[Dataset records]
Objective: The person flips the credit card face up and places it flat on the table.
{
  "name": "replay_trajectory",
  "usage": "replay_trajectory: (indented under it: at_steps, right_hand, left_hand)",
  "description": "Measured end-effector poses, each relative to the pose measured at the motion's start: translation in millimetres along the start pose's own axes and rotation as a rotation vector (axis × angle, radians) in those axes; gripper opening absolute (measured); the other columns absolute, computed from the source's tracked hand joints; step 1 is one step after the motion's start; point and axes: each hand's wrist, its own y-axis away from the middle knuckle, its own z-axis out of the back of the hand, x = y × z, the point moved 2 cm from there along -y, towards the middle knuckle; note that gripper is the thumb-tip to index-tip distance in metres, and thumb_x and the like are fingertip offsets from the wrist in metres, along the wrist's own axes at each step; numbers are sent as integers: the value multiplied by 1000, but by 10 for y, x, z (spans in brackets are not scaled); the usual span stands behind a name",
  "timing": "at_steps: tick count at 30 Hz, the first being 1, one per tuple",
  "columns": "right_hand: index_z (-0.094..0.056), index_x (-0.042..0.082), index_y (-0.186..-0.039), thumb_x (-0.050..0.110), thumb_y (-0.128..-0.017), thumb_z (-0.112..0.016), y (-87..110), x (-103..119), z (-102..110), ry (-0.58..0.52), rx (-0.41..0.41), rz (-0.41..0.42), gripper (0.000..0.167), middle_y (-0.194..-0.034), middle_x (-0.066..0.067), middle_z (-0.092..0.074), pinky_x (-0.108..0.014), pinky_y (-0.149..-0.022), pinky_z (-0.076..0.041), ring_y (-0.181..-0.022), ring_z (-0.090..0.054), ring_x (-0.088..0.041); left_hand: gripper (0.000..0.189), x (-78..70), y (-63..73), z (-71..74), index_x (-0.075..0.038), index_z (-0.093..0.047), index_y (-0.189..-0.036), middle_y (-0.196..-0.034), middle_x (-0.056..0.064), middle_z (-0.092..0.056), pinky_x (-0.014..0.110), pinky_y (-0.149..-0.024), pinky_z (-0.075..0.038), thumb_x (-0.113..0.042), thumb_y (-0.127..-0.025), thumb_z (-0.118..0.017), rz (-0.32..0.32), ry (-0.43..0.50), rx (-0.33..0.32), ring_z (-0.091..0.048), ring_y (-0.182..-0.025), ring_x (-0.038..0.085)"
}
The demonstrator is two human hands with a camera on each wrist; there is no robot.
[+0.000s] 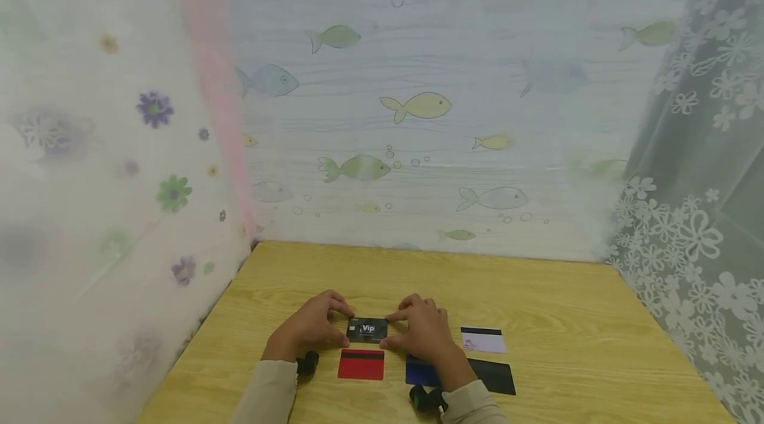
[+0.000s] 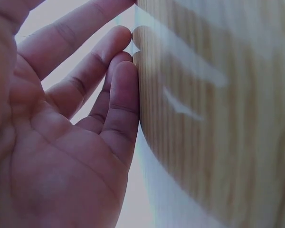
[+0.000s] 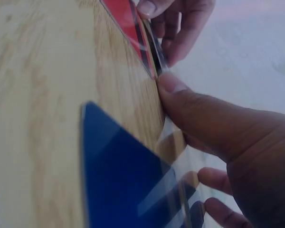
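Observation:
A black card [image 1: 370, 332] printed "Vip" lies on the wooden table between both hands in the head view. My left hand [image 1: 313, 323] holds its left end, thumb at the near corner and index finger at the far one. At the opposite end, my right hand [image 1: 425, 328] grips the two right corners likewise. Just in front lies a red card [image 1: 361, 369] with a dark stripe. A blue card [image 3: 118, 175] lies below my right hand in the right wrist view. The left wrist view shows my left palm [image 2: 71, 147] and fingers resting against the tabletop, the card hidden there.
To the right lie a white card [image 1: 483, 342] with a black stripe and a plain black card [image 1: 498, 379], partly behind my right wrist. The wooden table [image 1: 573, 318] meets a fish-patterned curtain [image 1: 418, 212] at its back edge.

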Motion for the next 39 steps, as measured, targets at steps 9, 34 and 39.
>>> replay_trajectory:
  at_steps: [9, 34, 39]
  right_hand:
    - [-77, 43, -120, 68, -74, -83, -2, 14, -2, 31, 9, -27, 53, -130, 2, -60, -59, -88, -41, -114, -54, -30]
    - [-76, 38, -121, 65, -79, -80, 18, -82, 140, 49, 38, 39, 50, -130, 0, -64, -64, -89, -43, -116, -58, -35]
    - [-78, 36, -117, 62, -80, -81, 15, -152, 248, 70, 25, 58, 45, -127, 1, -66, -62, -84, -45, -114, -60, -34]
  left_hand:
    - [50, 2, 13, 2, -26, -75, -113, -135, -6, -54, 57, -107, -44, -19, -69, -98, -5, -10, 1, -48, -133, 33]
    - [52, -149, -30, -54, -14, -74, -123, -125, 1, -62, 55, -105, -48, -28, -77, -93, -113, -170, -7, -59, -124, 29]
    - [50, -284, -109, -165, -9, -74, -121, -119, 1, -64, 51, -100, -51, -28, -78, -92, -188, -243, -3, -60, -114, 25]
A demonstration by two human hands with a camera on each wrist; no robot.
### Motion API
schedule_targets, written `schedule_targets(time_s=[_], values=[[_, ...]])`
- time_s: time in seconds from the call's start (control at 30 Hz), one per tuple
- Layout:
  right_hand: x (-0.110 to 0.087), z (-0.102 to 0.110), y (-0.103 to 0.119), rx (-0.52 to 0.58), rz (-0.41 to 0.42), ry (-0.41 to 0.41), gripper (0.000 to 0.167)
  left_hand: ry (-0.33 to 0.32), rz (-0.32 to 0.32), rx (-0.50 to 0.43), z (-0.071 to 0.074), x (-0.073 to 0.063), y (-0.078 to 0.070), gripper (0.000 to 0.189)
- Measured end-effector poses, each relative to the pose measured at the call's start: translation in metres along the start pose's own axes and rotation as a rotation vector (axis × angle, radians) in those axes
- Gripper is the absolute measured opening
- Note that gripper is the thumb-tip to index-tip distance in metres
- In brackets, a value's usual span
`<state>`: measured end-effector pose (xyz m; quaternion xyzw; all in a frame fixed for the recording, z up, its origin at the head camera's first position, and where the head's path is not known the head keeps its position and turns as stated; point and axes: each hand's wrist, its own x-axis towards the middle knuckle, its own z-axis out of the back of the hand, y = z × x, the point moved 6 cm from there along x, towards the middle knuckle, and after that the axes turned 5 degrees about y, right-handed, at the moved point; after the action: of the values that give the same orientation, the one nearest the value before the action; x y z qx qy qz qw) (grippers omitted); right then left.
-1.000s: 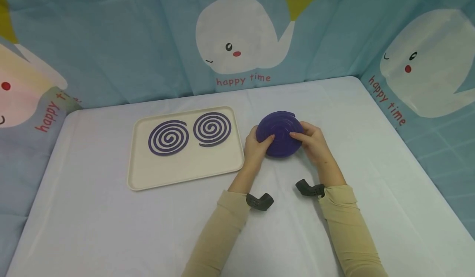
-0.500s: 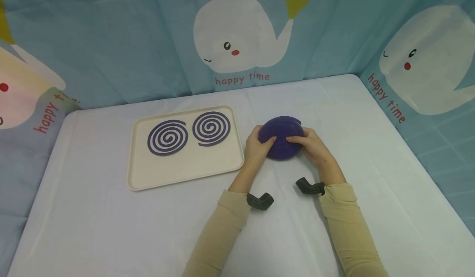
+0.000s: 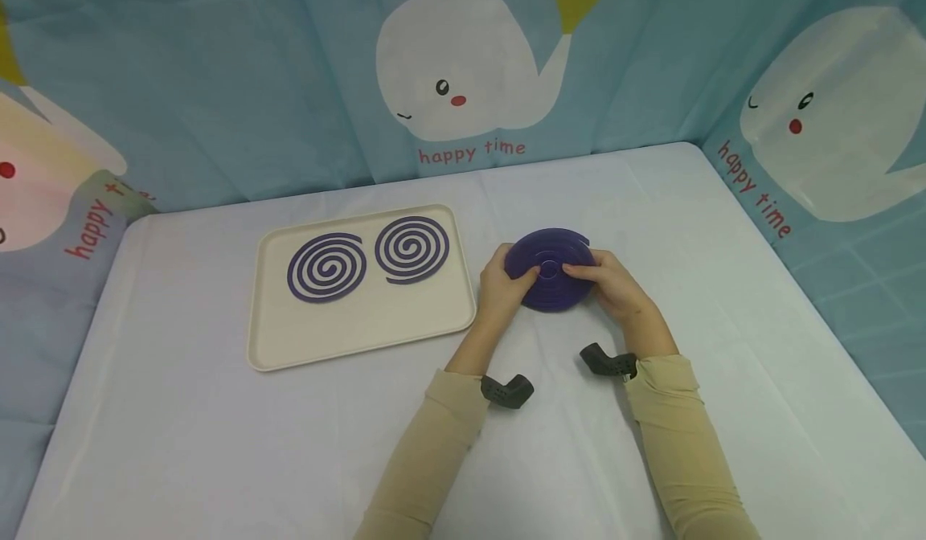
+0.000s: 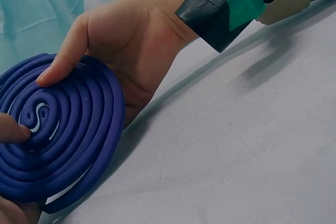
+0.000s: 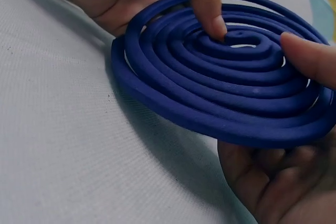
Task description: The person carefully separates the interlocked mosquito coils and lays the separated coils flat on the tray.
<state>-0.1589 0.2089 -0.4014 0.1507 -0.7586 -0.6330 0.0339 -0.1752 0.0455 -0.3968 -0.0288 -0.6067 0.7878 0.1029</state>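
Note:
A purple pair of interlocked spiral coils (image 3: 550, 271) is held just above the white table, right of the tray. My left hand (image 3: 515, 279) grips its left edge, thumb on top near the centre and fingers underneath. My right hand (image 3: 582, 273) grips the right edge the same way. In the left wrist view the coil (image 4: 58, 140) lies against my left palm with the thumb (image 4: 63, 69) pressed on its rings. In the right wrist view the coil (image 5: 226, 93) lies nearly flat, with my right thumb (image 5: 310, 56) on top and my right fingers (image 5: 273, 187) beneath it.
A cream tray (image 3: 289, 339) lies on the left of the table and holds two single purple spirals (image 3: 327, 267) (image 3: 411, 249) side by side. A white cloth covers the table (image 3: 181, 443). Blue whale-print curtains (image 3: 217, 82) close off the back and both sides.
The coil, tilted up toward me a second ago, has been lowered to lie flatter. Both hands keep their hold and have shifted only slightly.

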Motion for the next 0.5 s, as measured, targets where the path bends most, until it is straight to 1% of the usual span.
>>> schedule_targets(time_s=[0.27,0.5], values=[[-0.0011,0.001,0.0011,0.046,0.0,0.013,0.033,0.046,0.027,-0.003,-0.003,-0.0001,0.0023,0.041],[-0.002,0.0003,0.0009,0.02,-0.015,0.016,0.031,0.037,0.061,0.0,-0.0016,-0.0011,0.0042,0.046]])
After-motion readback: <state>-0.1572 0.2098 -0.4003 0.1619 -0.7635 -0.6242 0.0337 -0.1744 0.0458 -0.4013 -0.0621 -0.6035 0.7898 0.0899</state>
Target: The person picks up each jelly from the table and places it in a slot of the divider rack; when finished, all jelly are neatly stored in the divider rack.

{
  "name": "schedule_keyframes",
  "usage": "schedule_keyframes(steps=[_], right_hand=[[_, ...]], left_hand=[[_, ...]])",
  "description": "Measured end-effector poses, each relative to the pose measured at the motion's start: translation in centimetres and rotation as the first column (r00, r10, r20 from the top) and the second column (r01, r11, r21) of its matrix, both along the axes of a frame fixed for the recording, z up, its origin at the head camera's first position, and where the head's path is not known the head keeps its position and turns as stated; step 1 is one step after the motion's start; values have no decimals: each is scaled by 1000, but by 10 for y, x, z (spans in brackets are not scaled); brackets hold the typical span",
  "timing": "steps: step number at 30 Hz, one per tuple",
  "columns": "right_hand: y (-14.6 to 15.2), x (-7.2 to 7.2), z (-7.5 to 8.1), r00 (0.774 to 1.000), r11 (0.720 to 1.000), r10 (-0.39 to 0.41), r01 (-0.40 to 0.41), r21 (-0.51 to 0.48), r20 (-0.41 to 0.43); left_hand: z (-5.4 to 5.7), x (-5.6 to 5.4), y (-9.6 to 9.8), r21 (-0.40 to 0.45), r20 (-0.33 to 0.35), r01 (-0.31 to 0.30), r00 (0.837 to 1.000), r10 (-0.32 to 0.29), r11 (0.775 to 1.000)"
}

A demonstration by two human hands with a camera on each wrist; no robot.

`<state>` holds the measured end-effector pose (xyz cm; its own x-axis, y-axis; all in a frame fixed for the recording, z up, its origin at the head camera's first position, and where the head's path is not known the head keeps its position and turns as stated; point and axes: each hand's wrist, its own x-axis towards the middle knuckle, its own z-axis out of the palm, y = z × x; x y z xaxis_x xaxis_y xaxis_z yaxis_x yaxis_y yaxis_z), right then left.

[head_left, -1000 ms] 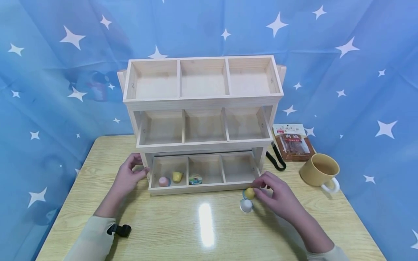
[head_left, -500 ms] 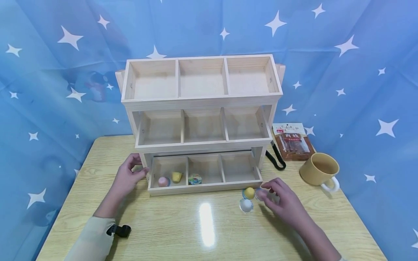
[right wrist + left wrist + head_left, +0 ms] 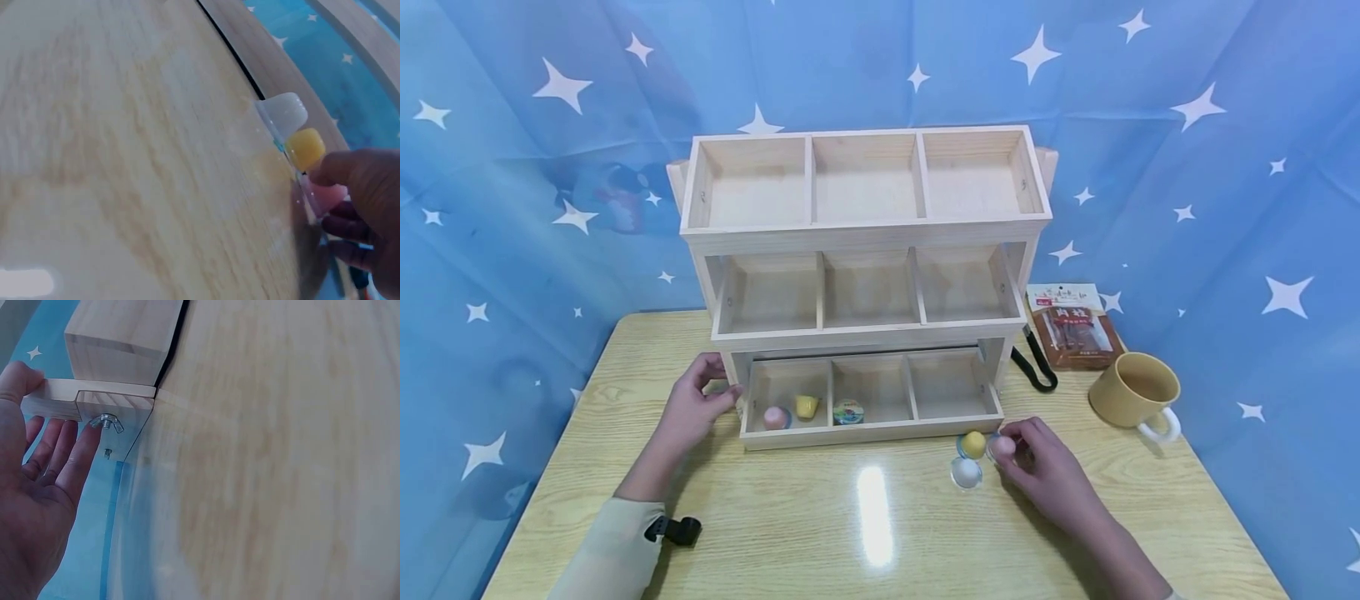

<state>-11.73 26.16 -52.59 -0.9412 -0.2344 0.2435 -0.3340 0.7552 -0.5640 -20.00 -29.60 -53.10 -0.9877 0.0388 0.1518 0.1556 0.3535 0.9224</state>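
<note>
My left hand [image 3: 694,410] grips the upright at the left end of a three-tier wooden rack [image 3: 865,337]. In the left wrist view, thumb and fingers lie on either side of that wooden piece, the index fingertip near a wing nut [image 3: 107,421]. My right hand [image 3: 1051,475] pinches a pink jelly cup [image 3: 328,195] on the table, just outside the rack's front right corner. Beside it, lid down, are a yellow jelly cup [image 3: 973,444] and a white jelly cup [image 3: 966,472]. The bottom tier holds another pink jelly cup [image 3: 776,418], another yellow one [image 3: 807,407] and one with its printed lid [image 3: 848,412] showing.
To the right stand a tan mug [image 3: 1131,392] with a white handle and a brown food packet [image 3: 1072,327]. A black strap [image 3: 1037,367] lies beside the rack. A blue starry cloth [image 3: 1187,192] hangs behind the wooden table [image 3: 790,525].
My right hand has left the yellow jelly cup, moved slightly right and taken hold of the pink one beside it. The left hand has stayed on the rack.
</note>
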Motion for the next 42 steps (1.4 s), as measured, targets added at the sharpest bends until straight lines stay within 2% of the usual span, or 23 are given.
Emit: schedule_keyframes(steps=[3, 9, 17, 24, 33, 42], right_hand=[[0, 0, -1, 1000, 1000, -12, 12, 2, -13], [4, 0, -1, 990, 999, -8, 1, -46, -143], [1, -4, 3, 975, 993, 50, -72, -96, -216], [-12, -14, 12, 954, 973, 123, -171, -155, -275], [-40, -33, 23, 945, 948, 218, -264, -178, -242], [-73, -48, 37, 941, 934, 304, -325, -151, -146]], left_hand=[[1, 0, 1, 0, 0, 4, 1000, -4, 1000], [2, 1, 2, 2, 1, 11, 1000, -11, 1000], [4, 3, 3, 10, 22, 4, 1000, -4, 1000], [4, 3, 2, 5, 14, 7, 1000, -7, 1000], [4, 3, 3, -11, 9, -9, 1000, 9, 1000], [3, 2, 2, -14, -3, 3, 1000, -3, 1000]])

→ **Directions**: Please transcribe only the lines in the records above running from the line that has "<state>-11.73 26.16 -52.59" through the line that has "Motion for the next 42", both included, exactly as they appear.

→ **Reply to the task**:
<state>-11.73 26.16 -52.59 -0.9412 -0.2344 0.2435 -0.3340 0.7552 -0.5640 -20.00 -29.60 -53.10 -0.9877 0.0388 0.1518 0.1556 0.3535 0.9224</state>
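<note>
My left hand [image 3: 694,410] grips the upright at the left end of a three-tier wooden rack [image 3: 865,337]. In the left wrist view, thumb and fingers lie on either side of that wooden piece, the index fingertip near a wing nut [image 3: 107,421]. My right hand [image 3: 1051,475] pinches a pink jelly cup [image 3: 328,195] on the table, just outside the rack's front right corner. Beside it, lid down, are a yellow jelly cup [image 3: 973,444] and a white jelly cup [image 3: 966,472]. The bottom tier holds another pink jelly cup [image 3: 776,418], another yellow one [image 3: 807,407] and one with its printed lid [image 3: 848,412] showing.
To the right stand a tan mug [image 3: 1131,392] with a white handle and a brown food packet [image 3: 1072,327]. A black strap [image 3: 1037,367] lies beside the rack. A blue starry cloth [image 3: 1187,192] hangs behind the wooden table [image 3: 790,525].
My right hand has left the yellow jelly cup, moved slightly right and taken hold of the pink one beside it. The left hand has stayed on the rack.
</note>
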Motion for the next 42 steps (1.4 s), as measured, targets added at the sharpest bends until straight lines stay within 2% of the usual span, or 23 are given.

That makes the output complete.